Work instructions: Go through the data and report how many lines include the word "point", giving only the number.

Recorded information:
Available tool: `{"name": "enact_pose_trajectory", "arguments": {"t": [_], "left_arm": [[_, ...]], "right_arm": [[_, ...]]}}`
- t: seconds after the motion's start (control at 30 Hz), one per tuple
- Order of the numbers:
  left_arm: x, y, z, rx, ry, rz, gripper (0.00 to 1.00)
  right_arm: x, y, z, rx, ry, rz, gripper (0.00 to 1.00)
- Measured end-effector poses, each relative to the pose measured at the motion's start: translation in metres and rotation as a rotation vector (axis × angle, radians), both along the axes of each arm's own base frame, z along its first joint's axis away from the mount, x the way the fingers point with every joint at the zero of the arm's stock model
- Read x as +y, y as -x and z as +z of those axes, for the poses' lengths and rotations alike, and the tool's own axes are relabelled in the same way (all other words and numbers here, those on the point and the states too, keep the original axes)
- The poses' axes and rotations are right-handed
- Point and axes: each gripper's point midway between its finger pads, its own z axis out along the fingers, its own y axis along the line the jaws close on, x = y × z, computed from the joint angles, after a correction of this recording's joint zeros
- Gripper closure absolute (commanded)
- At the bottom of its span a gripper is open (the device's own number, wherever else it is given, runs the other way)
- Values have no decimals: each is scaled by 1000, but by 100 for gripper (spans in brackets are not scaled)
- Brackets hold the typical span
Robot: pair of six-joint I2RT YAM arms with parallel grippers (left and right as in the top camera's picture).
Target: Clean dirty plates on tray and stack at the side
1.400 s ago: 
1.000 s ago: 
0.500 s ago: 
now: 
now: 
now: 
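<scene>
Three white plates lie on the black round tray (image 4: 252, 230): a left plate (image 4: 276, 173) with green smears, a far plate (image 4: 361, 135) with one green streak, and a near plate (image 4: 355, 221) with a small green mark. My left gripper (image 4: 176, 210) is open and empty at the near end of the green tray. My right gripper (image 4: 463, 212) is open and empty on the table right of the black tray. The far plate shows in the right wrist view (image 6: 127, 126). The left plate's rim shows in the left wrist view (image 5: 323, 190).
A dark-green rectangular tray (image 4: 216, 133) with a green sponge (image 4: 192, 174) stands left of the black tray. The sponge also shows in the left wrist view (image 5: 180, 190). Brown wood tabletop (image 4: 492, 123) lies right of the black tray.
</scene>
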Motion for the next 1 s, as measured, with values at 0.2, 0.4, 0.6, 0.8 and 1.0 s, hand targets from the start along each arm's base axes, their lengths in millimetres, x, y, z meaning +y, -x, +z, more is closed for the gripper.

Exercise output: 3